» **Materials provided**

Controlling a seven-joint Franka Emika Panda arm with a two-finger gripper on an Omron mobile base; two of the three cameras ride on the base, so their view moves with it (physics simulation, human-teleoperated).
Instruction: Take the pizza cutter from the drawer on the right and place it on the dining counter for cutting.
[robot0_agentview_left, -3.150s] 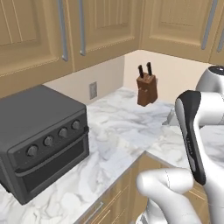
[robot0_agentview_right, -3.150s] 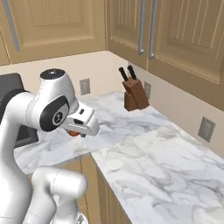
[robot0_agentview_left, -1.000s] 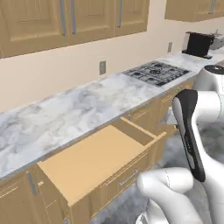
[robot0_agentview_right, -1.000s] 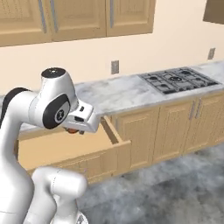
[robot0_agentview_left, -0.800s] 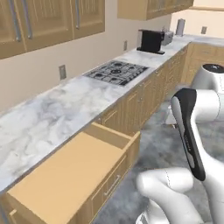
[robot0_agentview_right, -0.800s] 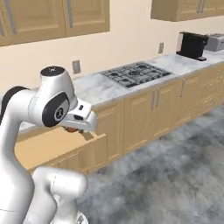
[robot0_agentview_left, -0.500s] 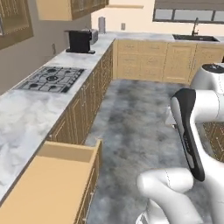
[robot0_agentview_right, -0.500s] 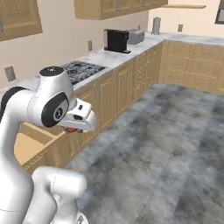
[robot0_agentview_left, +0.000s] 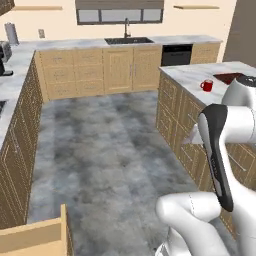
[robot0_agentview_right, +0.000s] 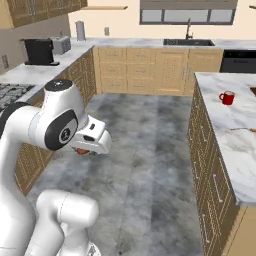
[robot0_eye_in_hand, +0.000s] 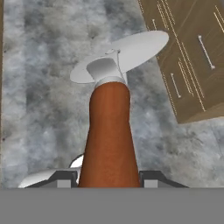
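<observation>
Since the earlier frames the whole scene is swung round with the base: the stove and coffee machine are carried off to the side, and the dining tabletop (robot0_agentview_left: 192, 75) is brought into sight ahead of the end effector (robot0_eye_in_hand: 109, 177). The pizza cutter (robot0_eye_in_hand: 109, 131) is clamped between the two fingers (robot0_eye_in_hand: 65, 177) by its reddish-brown handle, its round steel wheel pointing away from the end effector over the grey stone floor (robot0_eye_in_hand: 39, 87). In the right base view the handle (robot0_agentview_right: 82, 151) is seen just under the white hand. A red mug (robot0_agentview_right: 227, 97) is set on the tabletop, well beyond the end effector. The drawer (robot0_agentview_left: 35, 237) is left open behind, near the base. A cabinet front (robot0_eye_in_hand: 192, 52) is seen past the wheel, to one side.
</observation>
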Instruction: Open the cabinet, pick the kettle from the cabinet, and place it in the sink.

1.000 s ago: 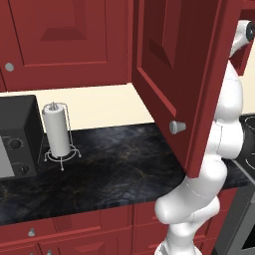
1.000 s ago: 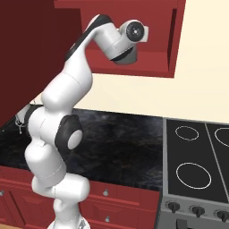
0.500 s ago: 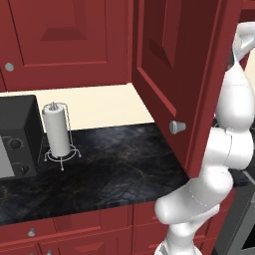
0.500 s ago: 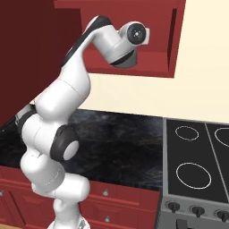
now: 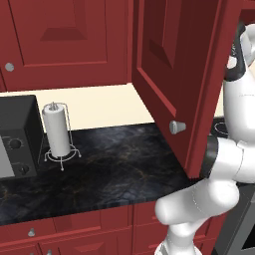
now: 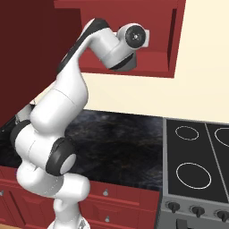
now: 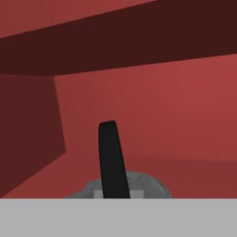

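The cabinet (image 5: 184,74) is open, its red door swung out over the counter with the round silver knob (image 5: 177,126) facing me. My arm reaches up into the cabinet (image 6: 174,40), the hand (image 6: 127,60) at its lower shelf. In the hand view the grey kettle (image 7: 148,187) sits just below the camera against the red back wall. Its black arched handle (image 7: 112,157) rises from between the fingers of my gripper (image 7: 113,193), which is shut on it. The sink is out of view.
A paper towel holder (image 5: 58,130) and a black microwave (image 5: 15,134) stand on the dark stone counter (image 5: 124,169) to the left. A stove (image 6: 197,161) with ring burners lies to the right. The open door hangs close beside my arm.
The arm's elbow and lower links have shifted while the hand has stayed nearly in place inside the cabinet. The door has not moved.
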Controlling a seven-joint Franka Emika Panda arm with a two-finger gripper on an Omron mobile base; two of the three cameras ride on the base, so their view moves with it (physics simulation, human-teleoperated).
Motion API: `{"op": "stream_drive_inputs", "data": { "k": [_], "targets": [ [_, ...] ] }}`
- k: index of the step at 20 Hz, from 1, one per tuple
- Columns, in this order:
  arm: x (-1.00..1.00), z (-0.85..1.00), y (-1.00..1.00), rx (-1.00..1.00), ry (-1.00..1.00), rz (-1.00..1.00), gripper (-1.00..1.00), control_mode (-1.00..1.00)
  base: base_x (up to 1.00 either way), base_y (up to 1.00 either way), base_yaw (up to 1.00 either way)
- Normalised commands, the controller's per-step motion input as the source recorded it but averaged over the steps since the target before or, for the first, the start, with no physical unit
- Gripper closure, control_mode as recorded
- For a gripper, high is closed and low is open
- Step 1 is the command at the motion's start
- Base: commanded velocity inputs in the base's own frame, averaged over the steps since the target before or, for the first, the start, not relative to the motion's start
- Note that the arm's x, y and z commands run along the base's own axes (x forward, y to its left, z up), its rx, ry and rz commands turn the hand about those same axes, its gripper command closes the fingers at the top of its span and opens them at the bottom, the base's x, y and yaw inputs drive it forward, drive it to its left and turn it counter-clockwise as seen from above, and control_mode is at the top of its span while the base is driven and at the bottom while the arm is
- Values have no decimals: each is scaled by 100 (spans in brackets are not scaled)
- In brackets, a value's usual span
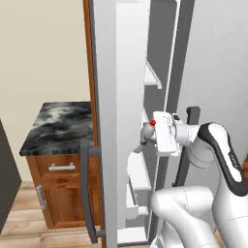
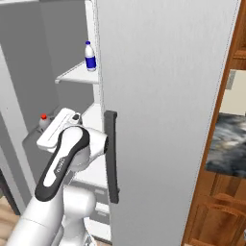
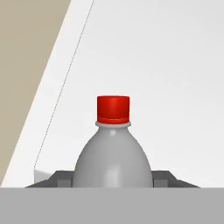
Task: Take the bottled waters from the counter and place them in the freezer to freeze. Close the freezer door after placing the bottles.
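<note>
Two bottles in sight. The red-capped bottle [image 3: 113, 148] sits upright between the pincer [image 1: 145, 140] fingers, which are partly closed on its body, inside the freezer [image 1: 154, 97] by a middle shelf. The blue-capped bottle [image 2: 90, 56] stands upright on a higher white shelf [image 2: 77, 74], well above the first. The freezer door [image 1: 109, 145] is swung open. The dark marbled table [image 1: 58, 126] lies left of it.

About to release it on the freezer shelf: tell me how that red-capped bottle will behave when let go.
The red-capped bottle looks tall and narrow, so it may tip if nudged. Its round, smooth body would probably roll if it fell. The gripper flanks its body, so opening straight seems safest.
</note>
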Motion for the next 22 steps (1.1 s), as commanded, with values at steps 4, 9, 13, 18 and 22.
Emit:
{"op": "stream_drive_inputs", "data": {
  "k": [4,9,13,18,22],
  "targets": [
    [0,0,0,0,0,0,100,100,57,-5,-10],
    [0,0,0,0,0,0,100,100,13,-7,-6],
    [0,0,0,0,0,0,100,100,3,-3,0],
    [0,0,0,0,0,0,100,100,46,0,-3],
    [6,8,-11,5,5,-9,100,-100,4,0,-1]
  ]
}}
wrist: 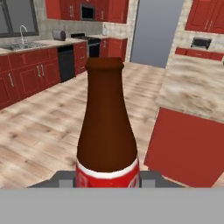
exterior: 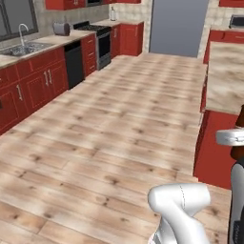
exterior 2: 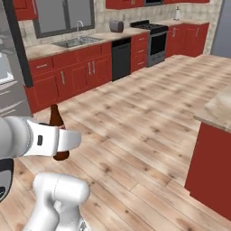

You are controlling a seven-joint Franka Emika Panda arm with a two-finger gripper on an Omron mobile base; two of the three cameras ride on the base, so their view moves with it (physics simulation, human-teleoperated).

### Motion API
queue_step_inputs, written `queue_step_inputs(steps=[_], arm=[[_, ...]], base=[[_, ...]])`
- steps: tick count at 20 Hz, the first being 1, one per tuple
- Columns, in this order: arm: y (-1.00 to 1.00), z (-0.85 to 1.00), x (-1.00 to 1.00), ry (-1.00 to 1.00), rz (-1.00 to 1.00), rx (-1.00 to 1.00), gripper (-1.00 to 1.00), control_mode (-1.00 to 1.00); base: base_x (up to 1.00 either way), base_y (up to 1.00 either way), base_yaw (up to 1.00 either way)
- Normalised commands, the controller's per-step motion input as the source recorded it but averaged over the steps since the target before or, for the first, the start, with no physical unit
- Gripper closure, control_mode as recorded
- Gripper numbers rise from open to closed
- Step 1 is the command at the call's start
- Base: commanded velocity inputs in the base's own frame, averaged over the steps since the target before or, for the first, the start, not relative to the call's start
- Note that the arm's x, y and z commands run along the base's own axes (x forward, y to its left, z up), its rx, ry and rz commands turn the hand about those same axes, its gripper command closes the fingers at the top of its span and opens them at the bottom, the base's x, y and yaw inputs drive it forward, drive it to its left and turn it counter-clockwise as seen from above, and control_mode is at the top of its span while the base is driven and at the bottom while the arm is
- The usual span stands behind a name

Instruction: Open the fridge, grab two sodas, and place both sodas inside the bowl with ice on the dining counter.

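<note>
A soda (wrist: 107,131), a brown bottle with a red label, stands upright in the middle of the hand view. My gripper (wrist: 108,178) is shut on its lower body, at the label. From the right base view the soda (exterior 2: 56,118) hangs above the wooden floor behind my hand (exterior 2: 63,140). Its dark neck (exterior: 241,118) also shows at the right edge of the left base view. The fridge (exterior 2: 10,85) stands open at the far left, its white inside showing. The dining counter (wrist: 192,83) lies ahead to the right, a marbled slab on a red base. The bowl is out of view.
Red cabinets with a sink (exterior: 24,47), a black dishwasher (exterior: 75,62) and a stove (exterior: 97,40) line the left wall. A tall grey panel (exterior: 178,26) stands at the far end. Wide wooden floor (exterior: 119,114) runs between the cabinets and the dining counter (exterior: 226,76).
</note>
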Motion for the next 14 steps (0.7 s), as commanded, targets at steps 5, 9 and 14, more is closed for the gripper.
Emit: queue_step_inputs(steps=[5,9,14], arm=[[0.00,0.00,0.00,0.00,0.00,0.00,1.00,1.00],[0.00,0.00,0.00,0.00,0.00,0.00,1.00,1.00],[0.00,0.00,0.00,0.00,0.00,0.00,1.00,1.00]], base=[[0.51,-1.00,-0.02],[0.34,-1.00,-0.09],[0.21,-1.00,-0.19]])
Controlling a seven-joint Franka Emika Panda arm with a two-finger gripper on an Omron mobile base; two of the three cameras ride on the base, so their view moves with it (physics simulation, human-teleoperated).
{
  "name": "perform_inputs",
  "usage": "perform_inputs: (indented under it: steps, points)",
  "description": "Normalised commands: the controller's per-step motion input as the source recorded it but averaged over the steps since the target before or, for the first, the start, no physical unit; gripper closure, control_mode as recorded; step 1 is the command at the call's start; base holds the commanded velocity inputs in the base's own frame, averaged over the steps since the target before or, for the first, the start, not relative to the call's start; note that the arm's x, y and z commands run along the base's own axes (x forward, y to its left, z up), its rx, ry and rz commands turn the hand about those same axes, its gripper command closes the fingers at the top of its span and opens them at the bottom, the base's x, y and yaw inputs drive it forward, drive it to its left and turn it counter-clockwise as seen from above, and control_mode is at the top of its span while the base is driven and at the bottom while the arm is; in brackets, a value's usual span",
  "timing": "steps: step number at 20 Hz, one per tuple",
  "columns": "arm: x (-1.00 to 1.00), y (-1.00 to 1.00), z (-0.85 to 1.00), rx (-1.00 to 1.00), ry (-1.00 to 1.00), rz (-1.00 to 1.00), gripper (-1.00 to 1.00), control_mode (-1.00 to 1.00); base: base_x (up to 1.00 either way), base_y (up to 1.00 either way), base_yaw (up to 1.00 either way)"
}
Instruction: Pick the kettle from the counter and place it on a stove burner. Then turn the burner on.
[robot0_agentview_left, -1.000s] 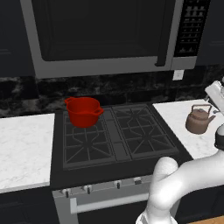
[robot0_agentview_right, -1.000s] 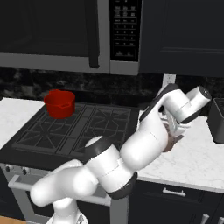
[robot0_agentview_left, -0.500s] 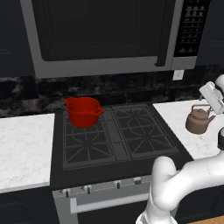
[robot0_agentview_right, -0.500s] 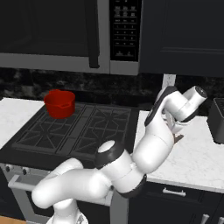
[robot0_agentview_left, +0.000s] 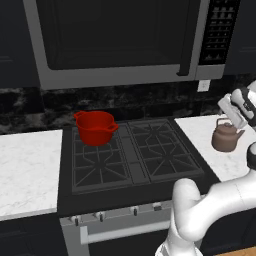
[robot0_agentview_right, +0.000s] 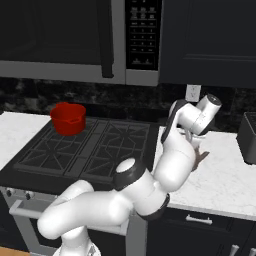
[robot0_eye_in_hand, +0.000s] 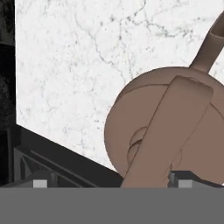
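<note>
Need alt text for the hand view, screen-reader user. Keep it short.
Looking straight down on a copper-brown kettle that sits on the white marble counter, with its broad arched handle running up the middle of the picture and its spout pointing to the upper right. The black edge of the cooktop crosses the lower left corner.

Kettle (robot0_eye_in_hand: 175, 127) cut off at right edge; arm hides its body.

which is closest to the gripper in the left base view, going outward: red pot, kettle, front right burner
1. kettle, on the right counter, just below the gripper.
2. front right burner, on the stove's near right.
3. red pot, on the back left burner, farthest.
</note>
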Motion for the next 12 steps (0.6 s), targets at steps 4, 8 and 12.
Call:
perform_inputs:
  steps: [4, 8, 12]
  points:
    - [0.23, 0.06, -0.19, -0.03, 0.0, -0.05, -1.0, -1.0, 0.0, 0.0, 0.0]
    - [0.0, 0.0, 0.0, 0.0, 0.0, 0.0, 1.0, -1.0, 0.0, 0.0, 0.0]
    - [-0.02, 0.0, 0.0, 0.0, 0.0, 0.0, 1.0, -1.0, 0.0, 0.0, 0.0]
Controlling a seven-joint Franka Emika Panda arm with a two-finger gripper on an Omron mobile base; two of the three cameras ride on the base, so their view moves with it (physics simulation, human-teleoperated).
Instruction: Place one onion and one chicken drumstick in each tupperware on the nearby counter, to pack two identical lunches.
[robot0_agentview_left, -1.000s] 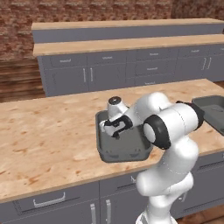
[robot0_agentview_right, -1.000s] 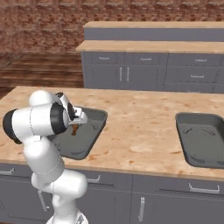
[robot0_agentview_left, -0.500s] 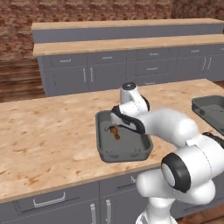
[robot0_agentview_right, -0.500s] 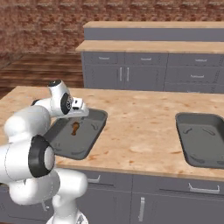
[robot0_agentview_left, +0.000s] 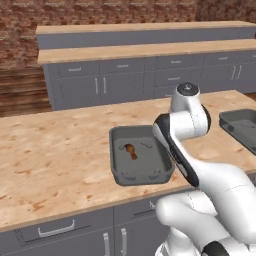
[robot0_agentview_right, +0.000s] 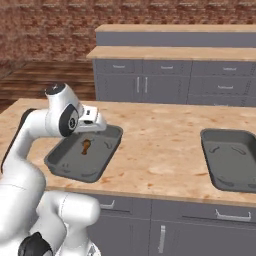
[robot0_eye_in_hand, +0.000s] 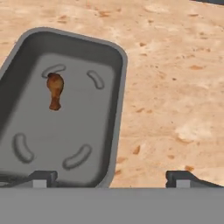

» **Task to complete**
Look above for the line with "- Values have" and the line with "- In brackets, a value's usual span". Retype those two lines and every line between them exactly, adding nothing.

» **Response box**
- Values have no decimals: each is scaled by 100 (spans in brackets are not scaled)
- In brackets, a value's usual span

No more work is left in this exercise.